- [Prompt]
Each line of the material must reappear unchanged in the answer.

- [Available data]
*****

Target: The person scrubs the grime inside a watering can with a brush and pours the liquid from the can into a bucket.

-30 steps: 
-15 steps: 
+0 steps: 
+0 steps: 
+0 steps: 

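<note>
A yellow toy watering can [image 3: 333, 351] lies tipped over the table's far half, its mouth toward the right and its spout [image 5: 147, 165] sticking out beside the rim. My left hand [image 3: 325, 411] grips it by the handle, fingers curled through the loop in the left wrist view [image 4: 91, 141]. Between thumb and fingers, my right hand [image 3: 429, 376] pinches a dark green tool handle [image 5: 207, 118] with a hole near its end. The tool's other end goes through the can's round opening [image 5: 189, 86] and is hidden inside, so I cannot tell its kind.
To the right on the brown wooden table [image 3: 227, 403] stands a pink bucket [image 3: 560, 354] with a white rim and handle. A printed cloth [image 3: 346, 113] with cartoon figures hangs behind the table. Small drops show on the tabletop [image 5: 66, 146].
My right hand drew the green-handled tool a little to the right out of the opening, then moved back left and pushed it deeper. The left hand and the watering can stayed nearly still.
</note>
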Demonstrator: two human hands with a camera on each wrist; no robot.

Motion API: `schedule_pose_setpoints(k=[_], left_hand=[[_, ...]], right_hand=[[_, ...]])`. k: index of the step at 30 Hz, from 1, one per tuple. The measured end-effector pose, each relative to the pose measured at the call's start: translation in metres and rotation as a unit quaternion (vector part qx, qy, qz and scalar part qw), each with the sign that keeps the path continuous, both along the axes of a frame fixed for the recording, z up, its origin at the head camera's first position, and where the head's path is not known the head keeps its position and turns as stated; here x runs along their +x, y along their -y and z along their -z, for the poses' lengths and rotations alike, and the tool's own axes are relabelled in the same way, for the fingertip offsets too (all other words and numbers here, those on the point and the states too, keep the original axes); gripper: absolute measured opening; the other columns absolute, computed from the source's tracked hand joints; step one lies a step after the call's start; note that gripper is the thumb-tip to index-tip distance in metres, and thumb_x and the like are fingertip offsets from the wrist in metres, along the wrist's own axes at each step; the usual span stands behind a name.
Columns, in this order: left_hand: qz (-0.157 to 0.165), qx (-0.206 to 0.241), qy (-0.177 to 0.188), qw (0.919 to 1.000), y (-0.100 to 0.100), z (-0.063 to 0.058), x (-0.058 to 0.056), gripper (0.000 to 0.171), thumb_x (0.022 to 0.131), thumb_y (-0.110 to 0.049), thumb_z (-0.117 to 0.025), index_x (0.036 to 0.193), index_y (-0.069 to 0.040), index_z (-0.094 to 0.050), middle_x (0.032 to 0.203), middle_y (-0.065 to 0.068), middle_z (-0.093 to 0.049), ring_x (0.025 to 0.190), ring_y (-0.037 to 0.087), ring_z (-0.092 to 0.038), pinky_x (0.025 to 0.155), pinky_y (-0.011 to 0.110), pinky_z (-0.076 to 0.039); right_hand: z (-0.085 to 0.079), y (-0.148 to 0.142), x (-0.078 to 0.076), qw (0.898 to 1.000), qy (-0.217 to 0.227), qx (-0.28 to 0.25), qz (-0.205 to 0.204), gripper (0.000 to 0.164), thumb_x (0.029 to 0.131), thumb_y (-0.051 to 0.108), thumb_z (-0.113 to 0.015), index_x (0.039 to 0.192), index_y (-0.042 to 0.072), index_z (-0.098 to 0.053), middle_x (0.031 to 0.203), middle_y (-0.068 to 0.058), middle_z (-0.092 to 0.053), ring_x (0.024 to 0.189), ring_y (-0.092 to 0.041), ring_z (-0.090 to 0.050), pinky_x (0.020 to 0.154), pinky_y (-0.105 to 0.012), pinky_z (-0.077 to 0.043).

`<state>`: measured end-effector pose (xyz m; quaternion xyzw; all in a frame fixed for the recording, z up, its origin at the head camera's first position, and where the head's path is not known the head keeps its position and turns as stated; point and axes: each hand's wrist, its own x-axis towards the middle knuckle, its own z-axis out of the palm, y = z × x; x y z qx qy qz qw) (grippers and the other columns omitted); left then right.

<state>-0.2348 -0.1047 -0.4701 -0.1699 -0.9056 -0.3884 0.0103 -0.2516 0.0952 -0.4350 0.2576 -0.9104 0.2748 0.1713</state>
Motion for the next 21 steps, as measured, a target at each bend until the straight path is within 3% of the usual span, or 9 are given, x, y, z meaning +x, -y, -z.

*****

- [Written response]
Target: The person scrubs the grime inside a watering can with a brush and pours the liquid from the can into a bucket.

-30 steps: 
-15 steps: 
+0 steps: 
+0 steps: 
+0 steps: 

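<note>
A yellow toy watering can [image 3: 333, 351] lies tipped over the table's far half, its mouth toward the right and its spout [image 5: 147, 165] sticking out beside the rim. My left hand [image 3: 325, 411] grips it by the handle, fingers curled through the loop in the left wrist view [image 4: 91, 141]. Between thumb and fingers, my right hand [image 3: 429, 376] pinches a dark green tool handle [image 5: 207, 118] with a hole near its end. The tool's other end goes through the can's round opening [image 5: 189, 86] and is hidden inside, so I cannot tell its kind.
To the right on the brown wooden table [image 3: 227, 403] stands a pink bucket [image 3: 560, 354] with a white rim and handle. A printed cloth [image 3: 346, 113] with cartoon figures hangs behind the table. Small drops show on the tabletop [image 5: 66, 146].
My right hand drew the green-handled tool a little to the right out of the opening, then moved back left and pushed it deeper. The left hand and the watering can stayed nearly still.
</note>
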Demonstrator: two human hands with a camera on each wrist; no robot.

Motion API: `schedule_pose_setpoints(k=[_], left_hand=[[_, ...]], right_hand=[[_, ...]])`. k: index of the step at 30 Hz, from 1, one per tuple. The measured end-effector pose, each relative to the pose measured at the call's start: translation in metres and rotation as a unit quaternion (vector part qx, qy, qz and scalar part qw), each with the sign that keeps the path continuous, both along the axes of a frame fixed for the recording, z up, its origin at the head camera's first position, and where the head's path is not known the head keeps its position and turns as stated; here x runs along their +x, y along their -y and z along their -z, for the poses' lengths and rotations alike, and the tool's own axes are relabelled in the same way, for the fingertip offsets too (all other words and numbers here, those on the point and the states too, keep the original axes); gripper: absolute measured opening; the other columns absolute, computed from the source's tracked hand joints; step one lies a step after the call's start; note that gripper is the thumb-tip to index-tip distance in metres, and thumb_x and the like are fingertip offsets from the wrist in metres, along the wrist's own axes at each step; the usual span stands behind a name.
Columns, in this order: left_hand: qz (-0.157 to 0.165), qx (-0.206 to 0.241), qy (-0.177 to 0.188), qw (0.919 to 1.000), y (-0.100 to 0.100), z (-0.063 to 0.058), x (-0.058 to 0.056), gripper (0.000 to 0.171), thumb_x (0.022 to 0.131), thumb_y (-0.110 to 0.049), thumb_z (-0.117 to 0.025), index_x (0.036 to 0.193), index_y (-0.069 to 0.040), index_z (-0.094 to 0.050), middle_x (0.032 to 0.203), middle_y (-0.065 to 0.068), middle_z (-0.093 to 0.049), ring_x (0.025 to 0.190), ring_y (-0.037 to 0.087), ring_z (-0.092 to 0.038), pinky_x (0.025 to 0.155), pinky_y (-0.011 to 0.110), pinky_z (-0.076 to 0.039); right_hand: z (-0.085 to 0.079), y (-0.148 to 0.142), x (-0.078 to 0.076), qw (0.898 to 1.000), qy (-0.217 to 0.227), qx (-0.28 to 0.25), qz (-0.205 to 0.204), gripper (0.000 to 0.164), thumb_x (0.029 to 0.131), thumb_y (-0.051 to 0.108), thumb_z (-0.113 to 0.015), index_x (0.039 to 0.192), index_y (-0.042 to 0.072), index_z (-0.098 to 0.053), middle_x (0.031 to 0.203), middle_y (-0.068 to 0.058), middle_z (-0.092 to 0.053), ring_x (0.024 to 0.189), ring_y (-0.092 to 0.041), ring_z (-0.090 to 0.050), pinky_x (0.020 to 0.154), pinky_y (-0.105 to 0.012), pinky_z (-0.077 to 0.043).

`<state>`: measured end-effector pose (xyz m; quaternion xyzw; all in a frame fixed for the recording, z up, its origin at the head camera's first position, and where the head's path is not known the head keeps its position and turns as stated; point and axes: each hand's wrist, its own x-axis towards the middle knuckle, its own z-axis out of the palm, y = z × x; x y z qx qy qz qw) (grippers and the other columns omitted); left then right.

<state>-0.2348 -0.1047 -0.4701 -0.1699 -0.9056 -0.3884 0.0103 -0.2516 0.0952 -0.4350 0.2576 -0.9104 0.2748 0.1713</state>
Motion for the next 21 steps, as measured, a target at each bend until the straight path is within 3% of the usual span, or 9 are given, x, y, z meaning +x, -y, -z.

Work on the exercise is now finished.